Please take the lines from the one holding "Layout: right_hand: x" through the one holding "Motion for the" in the data below and copy them exactly.
----------
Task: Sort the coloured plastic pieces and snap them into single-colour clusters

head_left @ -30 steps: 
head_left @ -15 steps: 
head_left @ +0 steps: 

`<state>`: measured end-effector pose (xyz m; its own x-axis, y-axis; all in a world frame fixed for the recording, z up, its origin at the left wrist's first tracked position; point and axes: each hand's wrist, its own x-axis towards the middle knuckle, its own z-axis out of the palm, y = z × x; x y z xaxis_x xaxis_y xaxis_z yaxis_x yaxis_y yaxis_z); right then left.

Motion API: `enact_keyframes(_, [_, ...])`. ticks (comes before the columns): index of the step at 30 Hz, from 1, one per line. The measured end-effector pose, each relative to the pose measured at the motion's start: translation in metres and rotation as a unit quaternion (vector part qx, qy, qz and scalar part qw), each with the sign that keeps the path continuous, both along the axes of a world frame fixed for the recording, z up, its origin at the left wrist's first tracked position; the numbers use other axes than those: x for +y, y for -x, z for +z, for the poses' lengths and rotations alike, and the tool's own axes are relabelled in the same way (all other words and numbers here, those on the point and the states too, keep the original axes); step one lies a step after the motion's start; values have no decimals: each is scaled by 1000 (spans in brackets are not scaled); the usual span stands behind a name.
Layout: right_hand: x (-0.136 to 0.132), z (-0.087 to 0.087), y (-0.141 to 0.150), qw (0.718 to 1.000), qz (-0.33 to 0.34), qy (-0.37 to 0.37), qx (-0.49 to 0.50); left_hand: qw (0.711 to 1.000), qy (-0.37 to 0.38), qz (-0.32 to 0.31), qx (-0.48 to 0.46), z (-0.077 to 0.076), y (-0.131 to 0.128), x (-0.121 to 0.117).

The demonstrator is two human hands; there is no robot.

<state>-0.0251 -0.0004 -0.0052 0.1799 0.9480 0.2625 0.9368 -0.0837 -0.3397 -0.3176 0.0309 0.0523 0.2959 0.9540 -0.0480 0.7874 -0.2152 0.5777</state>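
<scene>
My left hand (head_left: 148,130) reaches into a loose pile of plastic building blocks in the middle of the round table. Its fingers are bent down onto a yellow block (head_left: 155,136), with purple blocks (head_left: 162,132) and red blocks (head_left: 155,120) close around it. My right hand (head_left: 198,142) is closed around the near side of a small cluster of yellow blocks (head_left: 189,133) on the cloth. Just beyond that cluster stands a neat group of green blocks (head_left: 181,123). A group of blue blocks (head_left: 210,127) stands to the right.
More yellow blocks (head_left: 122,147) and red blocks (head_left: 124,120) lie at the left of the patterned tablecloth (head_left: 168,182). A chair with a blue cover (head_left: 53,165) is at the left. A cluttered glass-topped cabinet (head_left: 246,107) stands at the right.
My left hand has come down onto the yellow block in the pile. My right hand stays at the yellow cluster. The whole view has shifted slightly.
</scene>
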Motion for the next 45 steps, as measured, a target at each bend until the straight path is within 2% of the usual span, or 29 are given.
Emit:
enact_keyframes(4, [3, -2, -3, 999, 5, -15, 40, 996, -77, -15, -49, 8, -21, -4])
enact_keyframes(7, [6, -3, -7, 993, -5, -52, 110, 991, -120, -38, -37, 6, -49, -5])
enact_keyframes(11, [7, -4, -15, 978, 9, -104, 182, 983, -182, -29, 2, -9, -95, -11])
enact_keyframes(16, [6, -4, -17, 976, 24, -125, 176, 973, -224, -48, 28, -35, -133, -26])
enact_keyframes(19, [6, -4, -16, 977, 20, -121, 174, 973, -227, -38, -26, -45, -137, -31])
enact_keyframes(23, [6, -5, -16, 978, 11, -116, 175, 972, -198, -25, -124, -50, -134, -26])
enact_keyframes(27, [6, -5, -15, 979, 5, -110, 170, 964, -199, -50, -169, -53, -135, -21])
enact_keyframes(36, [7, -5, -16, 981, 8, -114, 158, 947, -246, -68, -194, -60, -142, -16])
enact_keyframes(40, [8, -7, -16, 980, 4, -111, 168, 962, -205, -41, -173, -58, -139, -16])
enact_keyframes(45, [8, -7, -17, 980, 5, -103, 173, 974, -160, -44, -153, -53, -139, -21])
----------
> [Problem solution]:
Layout: right_hand: x (-0.136 to 0.132), z (-0.087 to 0.087), y (-0.141 to 0.150), qw (0.718 to 1.000), qz (-0.33 to 0.34), qy (-0.37 to 0.37), qx (-0.49 to 0.50); left_hand: qw (0.711 to 1.000), qy (-0.37 to 0.38), qz (-0.32 to 0.31), qx (-0.48 to 0.46), z (-0.077 to 0.076), y (-0.131 to 0.128), x (-0.121 to 0.117).

The demonstrator is two human hands; there is no robot.

<state>-0.0251 -0.0004 -0.0052 0.1799 0.9480 0.2625 0.9368 -0.0837 -0.3397 -0.3176 0.0309 0.0523 0.2959 0.9540 -0.0480 0.7874 -0.2152 0.5777</state>
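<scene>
My left hand (head_left: 148,130) reaches into a loose pile of plastic building blocks in the middle of the round table. Its fingers are bent down onto a yellow block (head_left: 155,136), with purple blocks (head_left: 162,132) and red blocks (head_left: 155,120) close around it. My right hand (head_left: 198,142) is closed around the near side of a small cluster of yellow blocks (head_left: 189,133) on the cloth. Just beyond that cluster stands a neat group of green blocks (head_left: 181,123). A group of blue blocks (head_left: 210,127) stands to the right.
More yellow blocks (head_left: 122,147) and red blocks (head_left: 124,120) lie at the left of the patterned tablecloth (head_left: 168,182). A chair with a blue cover (head_left: 53,165) is at the left. A cluttered glass-topped cabinet (head_left: 246,107) stands at the right.
My left hand has come down onto the yellow block in the pile. My right hand stays at the yellow cluster. The whole view has shifted slightly.
</scene>
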Motion for the next 45 steps, as measured, a target at each bend until the straight path is within 2% of the usual span, or 29 are given.

The exercise requires no additional answer.